Larsson's Green-White deck was focused on tokens, a powerful archetype in Modern Masters 2015 Edition that could quickly scale up damage through both wide pump effects—namely Sigil Blessing—as well as large monstrosities like a kicked Kavu Primarch and Scion of the Wild.

Froehlich too had a typical type of deck in the format: White-Blue that was built on the synergy of artifacts. "Creatures" like Glint Hawk Idol and Rusted Relic become powerful tools when there are enough artifacts to make them work. Capping off his curve with the game-changing Elesh Norn, Grand Cenobite, Froehlich's best finisher was also one of the best answers he had for Larsson's plans.

The Games

For the first game Ethercaste Knight and Scion of the Wilds led the way for each side, though Froehlich was aggressive about using his removal to keep Larsson from developing.

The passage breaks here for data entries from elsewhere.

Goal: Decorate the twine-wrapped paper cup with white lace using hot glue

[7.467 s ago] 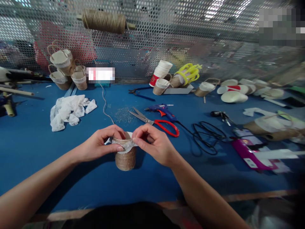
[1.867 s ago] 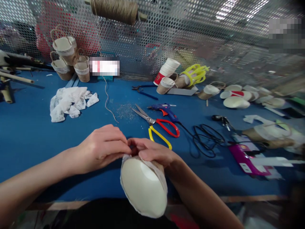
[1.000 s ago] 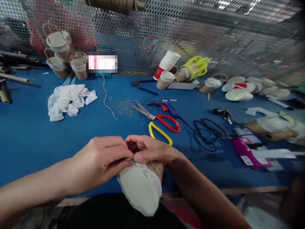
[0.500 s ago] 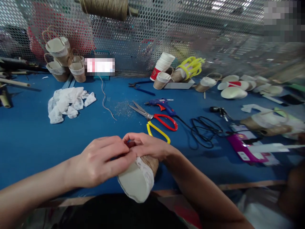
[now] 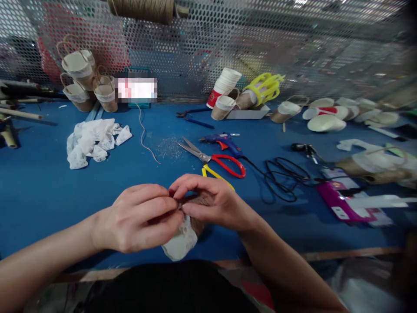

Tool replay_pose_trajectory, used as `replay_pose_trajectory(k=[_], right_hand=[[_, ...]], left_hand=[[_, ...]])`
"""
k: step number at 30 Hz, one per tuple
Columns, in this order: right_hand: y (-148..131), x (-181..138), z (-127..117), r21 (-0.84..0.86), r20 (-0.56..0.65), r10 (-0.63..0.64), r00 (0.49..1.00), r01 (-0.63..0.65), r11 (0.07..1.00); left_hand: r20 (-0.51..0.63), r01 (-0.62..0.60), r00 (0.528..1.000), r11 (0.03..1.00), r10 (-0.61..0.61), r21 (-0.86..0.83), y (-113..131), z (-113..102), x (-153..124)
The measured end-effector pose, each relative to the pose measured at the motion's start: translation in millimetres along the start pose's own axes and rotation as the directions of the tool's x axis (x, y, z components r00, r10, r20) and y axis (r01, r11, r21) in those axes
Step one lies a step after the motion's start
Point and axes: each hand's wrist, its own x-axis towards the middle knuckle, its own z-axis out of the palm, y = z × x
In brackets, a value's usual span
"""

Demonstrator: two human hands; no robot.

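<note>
Left hand [image 5: 143,217]: fingers bent, thumb and fingertips pinching at the rim of a twine-wrapped paper cup [image 5: 179,246]; the exact bit between the tips is too small to make out. Right hand [image 5: 216,202]: fingers curled over the upper side of the same cup, thumb pressed on it, fingertips meeting those of the left. The cup is tilted, its lace-edged mouth turned toward the person, above the front edge of the blue desk [image 5: 48,195]. Just beyond the hands lie scissors [image 5: 204,158], blades parted, one handle red, one yellow. Behind them is a blue glue gun [image 5: 224,142], its black cable [image 5: 286,176] coiled to the right. Farther back are pliers [image 5: 198,123] with blue handles. A loose cord [image 5: 142,132] trails on the left, beside a heap of white lace [image 5: 91,139]. Handled cups [image 5: 78,65] stand stacked at the rear left, before a perforated metal panel [image 5: 189,52] carrying a twine spool [image 5: 143,9]
</note>
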Motion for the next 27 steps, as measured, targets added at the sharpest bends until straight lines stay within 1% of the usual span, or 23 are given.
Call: replay_pose_trajectory(k=[2,3,7,9,13,15,18,20,22,24,25,27], right_hand=[[1,1,2,-0.094,-0.025,-0.066,0.998,0.064,0.994],[1,1,3,-0.143,-0.032,-0.103,0.994,0.097,0.985],[1,2,5,-0.278,-0.031,-0.232,0.972,0.214,0.936],[0,2,6,-0.308,-0.043,-0.26,0.965,0.235,0.922],[-2,1,6,-0.326,-0.077,-0.275,0.958,0.237,0.915],[-3,0,5,-0.315,-0.082,-0.288,0.954,0.249,0.916],[-2,0,6,-0.32,-0.074,-0.284,0.956,0.247,0.915],[-2,0,7,-0.32,-0.082,-0.256,0.963,0.218,0.922],[-2,0,7,-0.313,-0.095,-0.202,0.975,0.164,0.936],[-2,0,6,-0.319,-0.086,-0.171,0.981,0.136,0.938],[-2,0,5,-0.327,-0.066,-0.176,0.982,0.146,0.934],[-2,1,3,-0.337,-0.01,-0.221,0.975,0.205,0.919]], left_hand=[[0.005,-0.001,1.0,1.0,0.001,0.007,0,0,3],[0.012,0.017,1.0,1.0,-0.017,0.0,0,0,5],[0.031,0.134,0.991,0.989,-0.132,-0.066,1,0,5],[0.042,0.179,0.984,0.979,-0.176,-0.097,1,1,4],[0.035,0.251,0.968,0.954,-0.248,-0.165,-1,2,1],[0.041,0.234,0.972,0.959,-0.231,-0.162,-3,2,0],[0.033,0.099,0.995,0.993,-0.097,-0.071,-7,2,-4],[0.022,0.005,1.0,1.0,-0.004,-0.016,-9,2,-7],[0.021,-0.036,0.999,0.999,0.036,-0.001,-10,2,-7],[0.032,-0.009,0.999,1.0,0.01,-0.028,-8,2,-5],[0.039,0.035,0.999,0.998,-0.033,-0.049,-7,2,-3],[0.059,0.147,0.988,0.984,-0.141,-0.1,-3,2,2]])
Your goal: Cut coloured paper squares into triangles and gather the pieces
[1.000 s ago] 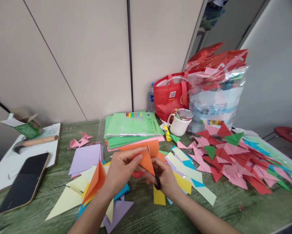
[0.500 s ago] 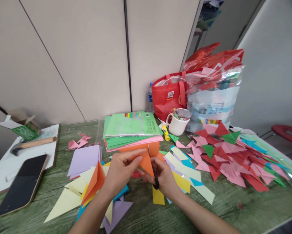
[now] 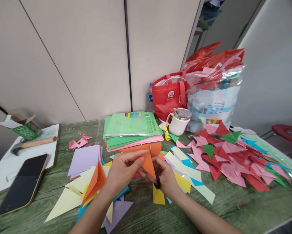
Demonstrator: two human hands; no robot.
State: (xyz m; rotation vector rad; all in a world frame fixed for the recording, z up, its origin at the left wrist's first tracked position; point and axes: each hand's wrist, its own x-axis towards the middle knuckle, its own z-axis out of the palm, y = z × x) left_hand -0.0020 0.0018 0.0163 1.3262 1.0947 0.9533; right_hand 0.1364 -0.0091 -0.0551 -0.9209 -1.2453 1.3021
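Observation:
My left hand (image 3: 125, 169) pinches a sheet of orange paper (image 3: 146, 162) between thumb and fingers, holding it above the table. In my right hand (image 3: 163, 172) is a pair of scissors (image 3: 157, 178) with black handles. Their blade lies across the orange paper, and part of the sheet extends on the blade's right side. My fingers hide much of the handles. Below and left of my left hand lie folded and cut papers: an orange piece (image 3: 96, 182), cream triangles (image 3: 65, 202) and a purple one (image 3: 118, 213). Cut strips (image 3: 185, 165) lie right of my right hand.
Green and pink paper packs (image 3: 133, 126) lie at the back, near a white mug (image 3: 178, 125) and a yellow glue stick (image 3: 165, 133). Folded pink and red pieces (image 3: 233, 162) pile up right. A phone (image 3: 22, 183) and a hammer (image 3: 33, 145) are left; bags (image 3: 169, 97) stand behind.
The hands, paper and scissors have shifted very slightly to the right. Both hands keep the same hold, and the things on the table stay where they were.

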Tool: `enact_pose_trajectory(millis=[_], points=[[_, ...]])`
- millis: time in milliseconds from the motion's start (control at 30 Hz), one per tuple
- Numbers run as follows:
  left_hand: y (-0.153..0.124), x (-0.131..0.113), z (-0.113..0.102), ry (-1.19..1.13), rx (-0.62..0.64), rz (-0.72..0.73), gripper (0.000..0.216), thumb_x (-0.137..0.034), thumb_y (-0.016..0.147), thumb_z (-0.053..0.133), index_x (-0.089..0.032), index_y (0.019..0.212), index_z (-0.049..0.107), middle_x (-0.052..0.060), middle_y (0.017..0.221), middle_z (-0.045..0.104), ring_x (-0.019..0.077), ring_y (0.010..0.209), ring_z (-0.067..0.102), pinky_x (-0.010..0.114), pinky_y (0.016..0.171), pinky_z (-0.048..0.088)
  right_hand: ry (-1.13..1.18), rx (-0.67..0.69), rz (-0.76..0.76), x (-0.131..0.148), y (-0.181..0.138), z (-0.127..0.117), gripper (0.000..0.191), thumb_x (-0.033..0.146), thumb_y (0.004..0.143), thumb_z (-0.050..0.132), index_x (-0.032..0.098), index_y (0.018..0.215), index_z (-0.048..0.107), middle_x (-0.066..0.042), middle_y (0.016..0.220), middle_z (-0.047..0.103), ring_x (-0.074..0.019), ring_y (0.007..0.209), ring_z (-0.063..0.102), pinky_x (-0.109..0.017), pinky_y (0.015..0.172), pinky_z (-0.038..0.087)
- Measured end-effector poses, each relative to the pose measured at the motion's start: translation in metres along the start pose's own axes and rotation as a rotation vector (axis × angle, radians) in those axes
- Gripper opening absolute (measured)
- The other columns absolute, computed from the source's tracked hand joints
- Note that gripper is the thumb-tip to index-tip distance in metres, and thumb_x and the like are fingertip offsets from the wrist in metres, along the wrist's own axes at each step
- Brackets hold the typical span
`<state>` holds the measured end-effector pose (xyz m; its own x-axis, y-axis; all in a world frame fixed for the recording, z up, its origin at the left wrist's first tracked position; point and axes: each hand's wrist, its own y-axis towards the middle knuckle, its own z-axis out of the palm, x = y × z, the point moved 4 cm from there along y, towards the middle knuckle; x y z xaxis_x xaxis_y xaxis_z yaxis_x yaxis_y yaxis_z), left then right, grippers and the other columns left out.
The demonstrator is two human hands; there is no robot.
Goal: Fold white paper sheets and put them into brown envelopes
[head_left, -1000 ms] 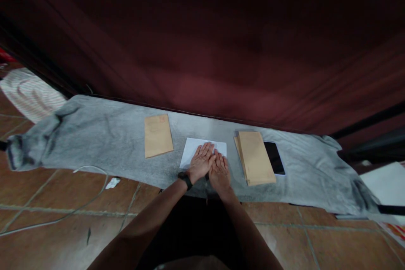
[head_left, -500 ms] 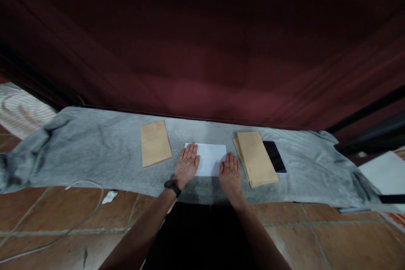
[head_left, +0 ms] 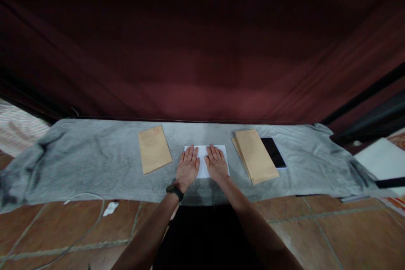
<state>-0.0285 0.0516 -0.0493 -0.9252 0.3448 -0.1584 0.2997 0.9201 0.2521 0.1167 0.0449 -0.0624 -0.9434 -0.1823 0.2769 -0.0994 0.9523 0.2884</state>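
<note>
A white sheet of paper (head_left: 203, 168) lies flat on the grey cloth in front of me, partly covered by both palms. My left hand (head_left: 188, 166) is open and flat along its left side, with a dark watch on the wrist. Over the right half rests my right hand (head_left: 217, 163), also open, fingers stretched away from me. One brown envelope (head_left: 154, 149) lies to the left, apart from the paper. To the right is a small stack of brown envelopes (head_left: 256, 156), slightly fanned.
A dark-screened tablet (head_left: 274, 152) is partly under the envelope stack. Grey cloth (head_left: 104, 156) covers the long surface, backed by a dark red curtain (head_left: 202, 88). On the tiled floor are a white cable (head_left: 101, 209) and a crumpled tissue (head_left: 110, 208).
My right hand has moved left and a little forward, from the paper's right edge onto its right half. My left hand stays on the left side. The view has tilted slightly.
</note>
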Motion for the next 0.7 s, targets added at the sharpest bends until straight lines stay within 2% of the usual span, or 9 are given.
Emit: enact_pose_trajectory(millis=[200,300,400,500,600,700], points=[[-0.001,0.003,0.003,-0.009,0.000,-0.045,0.060,-0.032,0.101,0.030,-0.008,0.156,0.035,0.016,0.159,0.039,0.0268,0.151,0.031,0.048,0.122,0.030,-0.057,-0.048,0.046,-0.034,-0.011,-0.013,0.054,0.034,0.106,0.034,0.008,0.152,0.042,-0.017,0.157,0.042,-0.0293,0.146,0.040,-0.049,0.119,0.029],[-0.002,0.007,0.002,-0.014,-0.039,-0.078,0.060,-0.032,0.101,0.030,-0.009,0.156,0.034,0.016,0.158,0.041,0.0273,0.150,0.032,0.049,0.121,0.032,-0.079,-0.035,0.085,-0.043,-0.017,-0.017,0.055,0.035,0.106,0.035,0.006,0.153,0.041,-0.017,0.157,0.042,-0.0303,0.146,0.040,-0.049,0.120,0.028],[-0.002,0.004,0.001,0.002,-0.075,-0.148,0.060,-0.030,0.101,0.029,-0.005,0.154,0.036,0.020,0.157,0.042,0.0299,0.150,0.032,0.053,0.122,0.030,-0.085,-0.042,0.095,-0.045,-0.020,-0.018,0.055,0.034,0.105,0.035,0.007,0.154,0.039,-0.016,0.157,0.042,-0.0302,0.146,0.040,-0.048,0.120,0.028],[-0.003,-0.020,0.001,0.000,-0.066,-0.132,0.059,-0.029,0.102,0.028,-0.001,0.153,0.035,0.021,0.158,0.038,0.0306,0.152,0.028,0.054,0.123,0.026,-0.089,-0.041,0.100,-0.044,-0.020,-0.018,0.056,0.034,0.105,0.035,0.007,0.155,0.038,-0.016,0.157,0.041,-0.0298,0.146,0.039,-0.048,0.121,0.026],[-0.006,-0.058,0.009,-0.053,0.039,0.040,0.056,-0.027,0.103,0.028,-0.009,0.155,0.037,0.013,0.160,0.038,0.0246,0.152,0.028,0.047,0.125,0.026,-0.096,-0.007,0.106,-0.044,-0.019,-0.018,0.057,0.035,0.105,0.035,0.008,0.155,0.036,-0.015,0.159,0.038,-0.0292,0.147,0.037,-0.047,0.122,0.024],[-0.010,-0.073,0.013,-0.067,0.076,0.070,0.055,-0.029,0.103,0.029,-0.011,0.154,0.039,0.011,0.160,0.039,0.0234,0.152,0.029,0.046,0.125,0.026,-0.103,0.015,0.110,-0.044,-0.019,-0.019,0.057,0.034,0.105,0.035,0.008,0.156,0.035,-0.014,0.160,0.036,-0.0290,0.148,0.036,-0.047,0.122,0.024]])
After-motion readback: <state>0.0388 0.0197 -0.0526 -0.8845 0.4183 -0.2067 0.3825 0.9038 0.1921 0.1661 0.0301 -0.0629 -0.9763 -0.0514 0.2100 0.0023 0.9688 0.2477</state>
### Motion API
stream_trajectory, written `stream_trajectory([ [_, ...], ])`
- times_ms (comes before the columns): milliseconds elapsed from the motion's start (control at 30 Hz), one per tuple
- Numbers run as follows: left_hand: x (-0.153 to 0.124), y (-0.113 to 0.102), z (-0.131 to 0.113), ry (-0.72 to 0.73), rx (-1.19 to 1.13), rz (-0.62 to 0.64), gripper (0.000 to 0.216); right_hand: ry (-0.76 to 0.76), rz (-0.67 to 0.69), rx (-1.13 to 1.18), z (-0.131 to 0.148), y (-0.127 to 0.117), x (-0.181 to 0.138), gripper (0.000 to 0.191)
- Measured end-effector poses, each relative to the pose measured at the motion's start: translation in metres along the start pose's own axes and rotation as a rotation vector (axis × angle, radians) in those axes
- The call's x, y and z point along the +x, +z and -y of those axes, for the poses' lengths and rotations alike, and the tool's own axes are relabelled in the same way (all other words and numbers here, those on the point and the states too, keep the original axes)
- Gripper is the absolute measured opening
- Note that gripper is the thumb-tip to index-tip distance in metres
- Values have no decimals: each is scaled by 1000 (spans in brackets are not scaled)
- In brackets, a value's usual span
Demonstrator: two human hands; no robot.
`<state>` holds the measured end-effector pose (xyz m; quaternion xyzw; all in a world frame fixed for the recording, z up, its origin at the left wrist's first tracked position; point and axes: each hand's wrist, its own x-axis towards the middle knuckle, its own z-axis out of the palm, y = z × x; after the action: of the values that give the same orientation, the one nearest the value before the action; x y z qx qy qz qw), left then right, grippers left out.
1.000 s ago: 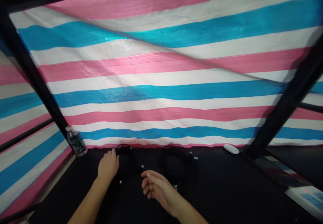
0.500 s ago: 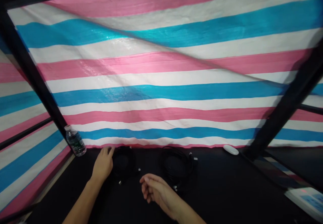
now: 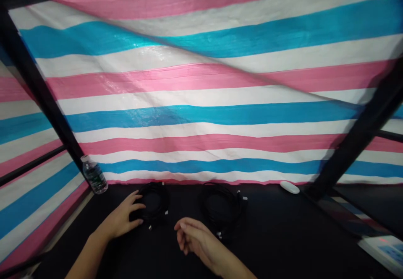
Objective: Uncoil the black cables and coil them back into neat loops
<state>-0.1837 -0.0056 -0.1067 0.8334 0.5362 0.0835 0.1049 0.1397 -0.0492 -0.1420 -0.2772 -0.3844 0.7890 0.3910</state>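
Observation:
A black coiled cable lies on the dark tabletop, its small light-coloured connectors showing around the coil. At its left edge is my left hand, fingers spread and fingertips at the coil; whether they press on it I cannot tell. A second coiled black cable rests to the right, with pale metallic plugs at its right and front. My right hand is in front of and between the two coils, palm turned sideways. Its fingers are loosely curled, and nothing shows in them.
A clear plastic bottle stands in the back left corner. Near the back right lies a white mouse-shaped object. A white box-like item is at the right edge. Black frame posts and striped sheeting enclose the table.
My left hand has come nearer and its fingers have spread along the left coil's side. One connector of that coil has shifted slightly left. My right hand is nearly still.

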Motion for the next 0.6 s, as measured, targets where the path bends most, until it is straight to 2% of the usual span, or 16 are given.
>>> stream_trajectory([
  [100, -4, 6, -2, 63, 48, -48, 47, -5, 1, -9, 1, -1, 0, 40],
  [200, -5, 13, -6, 150, 150, -94, 40, -11, 6, -8, 3, -1, -1, 40],
  [400, -3, 22, -22, 222, 170, -95, 36, 3, 1, -12, 4, 2, -2, 44],
  [500, -1, 15, -30, 193, 101, -77, 36, -4, -2, -13, 5, 2, -2, 44],
  [600, 5, 8, -38, 64, 90, -36, 40, -10, 2, -16, 5, 1, -2, 43],
])
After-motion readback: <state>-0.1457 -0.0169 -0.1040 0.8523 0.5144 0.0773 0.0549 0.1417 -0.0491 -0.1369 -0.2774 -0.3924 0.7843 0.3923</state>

"There's your combo!" Larsson said when Froehlich cast Rusted Relic on the fourth turn. Froehlich didn't return the smile.

Eric Froehlich, always able to maintain his game face.

A follow up Scion of the Wilds after Kozilek's Predator for Larsson was matched by a second Rusted Relic for Froehlich. Scatter the Seeds at the end of the turn shifted the scale back to Larsson: he now had a 9/9 on the battlefield that would be ready to attack.

A convoked Kavu Primarch before attacking with a 10/10 Scion—that Froehlich left unblocked—was met by Myr Enforcer the following turn. Larsson turned his entire team sideways and Froehlich blocked to stay alive, with four tokens left unblocked.

Sigil Blessing was enough to push the remaining 10 lethal damage through those four unblocked creatures.

The second game featured an early Mortarpod and Frogmite for Froehlich as Larsson didn't have a spell until his fourth turn with Kozilek's Predator. Two copies of Rusted Relic rumbled in for Froehlich as Larsson looked to stabilize against the flood of machines. A 4/4 Scion of the Wild led Froehlich to Mortarpod away an Eldrazi Spawn token, but Larsson just used it to cast Raise the Alarm in response.

Scion of the Wild would be a 5/5 instead.

Narcolepsy was Froehlich's more permanent answer to the Scion, but an end-of-turn Scatter the Seeds spread even more power across Larsson's battlefield. A second Scion into a kicked Kavu Primarch was the winning one-two in the first game, and Froehlich started doing some math.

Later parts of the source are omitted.